Stop at the line containing "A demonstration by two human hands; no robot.": every line of the listing from the first up to that one must be set down exactly.

■ **DATA FOR THIS TASK**
..............................

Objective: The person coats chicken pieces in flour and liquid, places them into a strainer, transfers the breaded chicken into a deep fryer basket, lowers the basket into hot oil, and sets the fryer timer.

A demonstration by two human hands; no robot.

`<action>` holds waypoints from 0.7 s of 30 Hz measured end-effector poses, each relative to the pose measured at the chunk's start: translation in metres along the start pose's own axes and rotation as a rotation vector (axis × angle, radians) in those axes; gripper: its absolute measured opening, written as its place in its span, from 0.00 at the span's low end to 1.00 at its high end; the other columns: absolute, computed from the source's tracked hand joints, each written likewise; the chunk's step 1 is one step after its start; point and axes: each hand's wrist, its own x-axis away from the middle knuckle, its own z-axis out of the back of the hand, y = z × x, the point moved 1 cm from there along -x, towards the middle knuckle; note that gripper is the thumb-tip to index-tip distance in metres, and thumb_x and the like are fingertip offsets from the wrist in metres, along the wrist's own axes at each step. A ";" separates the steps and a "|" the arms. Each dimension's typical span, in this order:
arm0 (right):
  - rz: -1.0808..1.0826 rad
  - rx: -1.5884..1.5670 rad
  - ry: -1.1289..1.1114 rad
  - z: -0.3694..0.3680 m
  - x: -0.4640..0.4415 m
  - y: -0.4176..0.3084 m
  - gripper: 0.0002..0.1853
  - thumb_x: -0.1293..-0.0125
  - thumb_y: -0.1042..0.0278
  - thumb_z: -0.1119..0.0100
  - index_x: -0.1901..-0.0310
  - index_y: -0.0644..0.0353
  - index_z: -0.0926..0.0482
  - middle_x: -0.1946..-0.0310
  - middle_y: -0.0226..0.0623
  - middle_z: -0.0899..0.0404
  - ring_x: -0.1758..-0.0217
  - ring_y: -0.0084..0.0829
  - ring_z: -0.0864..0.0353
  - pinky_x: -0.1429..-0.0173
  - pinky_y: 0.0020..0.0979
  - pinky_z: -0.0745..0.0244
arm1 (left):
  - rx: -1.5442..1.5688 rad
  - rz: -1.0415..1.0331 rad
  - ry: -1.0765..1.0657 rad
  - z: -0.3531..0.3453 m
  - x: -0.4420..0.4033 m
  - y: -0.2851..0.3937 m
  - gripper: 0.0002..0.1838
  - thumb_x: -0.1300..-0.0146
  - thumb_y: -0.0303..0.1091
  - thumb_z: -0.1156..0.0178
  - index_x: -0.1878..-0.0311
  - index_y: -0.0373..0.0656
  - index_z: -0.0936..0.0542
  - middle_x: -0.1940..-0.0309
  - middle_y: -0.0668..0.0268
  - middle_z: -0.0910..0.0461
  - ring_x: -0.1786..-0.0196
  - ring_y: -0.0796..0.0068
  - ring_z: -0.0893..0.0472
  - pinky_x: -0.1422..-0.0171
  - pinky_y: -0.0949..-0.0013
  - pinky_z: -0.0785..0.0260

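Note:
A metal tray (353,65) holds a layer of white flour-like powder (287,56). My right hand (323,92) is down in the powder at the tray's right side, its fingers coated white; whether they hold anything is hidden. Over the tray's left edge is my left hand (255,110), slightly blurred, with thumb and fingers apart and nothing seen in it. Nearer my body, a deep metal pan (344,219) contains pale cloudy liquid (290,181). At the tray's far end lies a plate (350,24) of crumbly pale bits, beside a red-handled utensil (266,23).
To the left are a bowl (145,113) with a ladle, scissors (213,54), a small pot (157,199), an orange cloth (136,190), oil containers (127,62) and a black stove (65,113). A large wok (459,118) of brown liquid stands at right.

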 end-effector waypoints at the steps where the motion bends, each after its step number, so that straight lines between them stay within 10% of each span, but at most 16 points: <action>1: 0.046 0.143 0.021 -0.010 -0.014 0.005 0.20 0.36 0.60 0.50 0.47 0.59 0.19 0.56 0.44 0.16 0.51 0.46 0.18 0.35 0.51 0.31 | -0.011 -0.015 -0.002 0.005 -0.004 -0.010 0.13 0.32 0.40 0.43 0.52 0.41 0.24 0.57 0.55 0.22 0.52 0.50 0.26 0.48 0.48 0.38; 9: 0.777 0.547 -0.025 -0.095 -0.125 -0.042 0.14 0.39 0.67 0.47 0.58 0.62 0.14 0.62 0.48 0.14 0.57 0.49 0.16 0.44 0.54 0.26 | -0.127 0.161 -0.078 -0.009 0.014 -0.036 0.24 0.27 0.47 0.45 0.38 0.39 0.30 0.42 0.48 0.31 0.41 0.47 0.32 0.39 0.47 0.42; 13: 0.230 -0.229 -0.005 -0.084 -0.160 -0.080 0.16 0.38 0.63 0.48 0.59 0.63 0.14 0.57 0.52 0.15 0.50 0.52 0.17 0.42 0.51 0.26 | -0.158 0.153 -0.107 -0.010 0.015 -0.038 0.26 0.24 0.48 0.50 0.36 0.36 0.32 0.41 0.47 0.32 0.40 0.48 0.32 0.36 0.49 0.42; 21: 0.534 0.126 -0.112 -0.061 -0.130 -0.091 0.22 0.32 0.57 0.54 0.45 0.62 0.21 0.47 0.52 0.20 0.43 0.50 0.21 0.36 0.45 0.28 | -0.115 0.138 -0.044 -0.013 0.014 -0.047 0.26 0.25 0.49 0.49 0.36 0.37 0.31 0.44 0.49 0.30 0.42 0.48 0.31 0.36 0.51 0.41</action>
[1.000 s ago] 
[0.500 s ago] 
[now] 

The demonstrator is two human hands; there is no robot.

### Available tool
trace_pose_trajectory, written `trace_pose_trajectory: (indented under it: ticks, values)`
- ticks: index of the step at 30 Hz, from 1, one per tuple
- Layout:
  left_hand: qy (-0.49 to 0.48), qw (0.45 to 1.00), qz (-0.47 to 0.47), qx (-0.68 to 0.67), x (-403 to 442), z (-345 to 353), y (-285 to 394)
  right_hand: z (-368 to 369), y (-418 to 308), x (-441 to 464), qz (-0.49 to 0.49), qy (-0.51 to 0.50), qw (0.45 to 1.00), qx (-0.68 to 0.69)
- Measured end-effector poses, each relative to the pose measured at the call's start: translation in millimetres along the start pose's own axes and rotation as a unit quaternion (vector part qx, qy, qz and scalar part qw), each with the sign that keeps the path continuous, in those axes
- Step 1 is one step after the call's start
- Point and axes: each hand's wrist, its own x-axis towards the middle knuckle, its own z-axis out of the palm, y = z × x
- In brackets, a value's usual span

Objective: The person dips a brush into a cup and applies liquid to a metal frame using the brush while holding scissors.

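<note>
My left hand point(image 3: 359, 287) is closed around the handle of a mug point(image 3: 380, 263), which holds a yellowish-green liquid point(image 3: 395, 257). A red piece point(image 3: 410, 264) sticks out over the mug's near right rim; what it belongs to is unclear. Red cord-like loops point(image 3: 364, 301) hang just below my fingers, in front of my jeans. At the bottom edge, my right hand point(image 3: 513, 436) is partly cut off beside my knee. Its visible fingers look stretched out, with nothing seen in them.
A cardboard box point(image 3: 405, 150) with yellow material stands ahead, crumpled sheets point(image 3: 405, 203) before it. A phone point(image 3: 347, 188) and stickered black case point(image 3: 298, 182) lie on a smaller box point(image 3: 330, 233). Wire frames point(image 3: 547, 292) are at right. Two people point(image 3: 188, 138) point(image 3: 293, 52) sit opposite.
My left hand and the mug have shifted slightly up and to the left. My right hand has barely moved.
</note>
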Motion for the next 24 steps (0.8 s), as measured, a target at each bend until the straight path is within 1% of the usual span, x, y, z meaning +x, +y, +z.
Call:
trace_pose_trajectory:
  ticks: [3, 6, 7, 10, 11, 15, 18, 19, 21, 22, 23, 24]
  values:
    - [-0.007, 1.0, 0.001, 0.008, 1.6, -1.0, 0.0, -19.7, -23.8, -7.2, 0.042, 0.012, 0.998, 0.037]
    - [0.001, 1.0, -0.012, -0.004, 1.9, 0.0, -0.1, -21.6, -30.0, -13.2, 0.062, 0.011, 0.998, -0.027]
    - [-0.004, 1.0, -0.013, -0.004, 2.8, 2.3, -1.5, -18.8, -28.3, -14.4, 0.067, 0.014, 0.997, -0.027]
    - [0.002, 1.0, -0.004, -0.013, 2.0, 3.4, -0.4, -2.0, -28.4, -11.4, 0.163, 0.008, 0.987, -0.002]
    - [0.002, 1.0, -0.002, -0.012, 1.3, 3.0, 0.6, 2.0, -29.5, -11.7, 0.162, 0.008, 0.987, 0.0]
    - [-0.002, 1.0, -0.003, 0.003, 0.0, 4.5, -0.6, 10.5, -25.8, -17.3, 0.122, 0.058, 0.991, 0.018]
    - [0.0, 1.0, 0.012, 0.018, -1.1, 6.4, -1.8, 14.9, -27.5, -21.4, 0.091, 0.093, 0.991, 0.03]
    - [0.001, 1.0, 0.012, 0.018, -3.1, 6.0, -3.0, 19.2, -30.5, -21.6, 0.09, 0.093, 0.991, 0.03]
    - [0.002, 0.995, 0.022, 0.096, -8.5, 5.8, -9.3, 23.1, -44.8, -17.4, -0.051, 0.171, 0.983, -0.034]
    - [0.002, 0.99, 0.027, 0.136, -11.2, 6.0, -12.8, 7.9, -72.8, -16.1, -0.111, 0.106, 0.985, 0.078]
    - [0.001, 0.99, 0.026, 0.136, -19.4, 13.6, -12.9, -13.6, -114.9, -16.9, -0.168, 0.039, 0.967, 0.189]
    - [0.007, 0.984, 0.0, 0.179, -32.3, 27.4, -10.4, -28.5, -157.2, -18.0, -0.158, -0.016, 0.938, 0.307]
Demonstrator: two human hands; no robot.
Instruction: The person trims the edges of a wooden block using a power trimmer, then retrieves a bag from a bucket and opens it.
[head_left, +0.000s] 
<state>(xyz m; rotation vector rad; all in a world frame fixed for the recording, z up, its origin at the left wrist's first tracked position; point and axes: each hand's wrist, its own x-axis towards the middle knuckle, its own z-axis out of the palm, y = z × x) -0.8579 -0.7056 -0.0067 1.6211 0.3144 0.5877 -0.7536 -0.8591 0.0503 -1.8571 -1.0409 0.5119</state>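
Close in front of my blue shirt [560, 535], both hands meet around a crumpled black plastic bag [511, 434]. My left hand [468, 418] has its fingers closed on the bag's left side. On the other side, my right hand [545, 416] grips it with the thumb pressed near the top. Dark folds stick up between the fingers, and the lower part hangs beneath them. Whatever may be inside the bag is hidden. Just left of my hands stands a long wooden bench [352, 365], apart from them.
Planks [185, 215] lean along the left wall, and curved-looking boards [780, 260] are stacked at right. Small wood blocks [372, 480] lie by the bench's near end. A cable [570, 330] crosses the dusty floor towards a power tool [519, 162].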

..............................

■ **YOUR SOLUTION**
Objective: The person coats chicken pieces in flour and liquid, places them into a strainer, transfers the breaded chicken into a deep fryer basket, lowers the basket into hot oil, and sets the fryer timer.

A demonstration by two human hands; no robot.

The answer to this exercise is complete.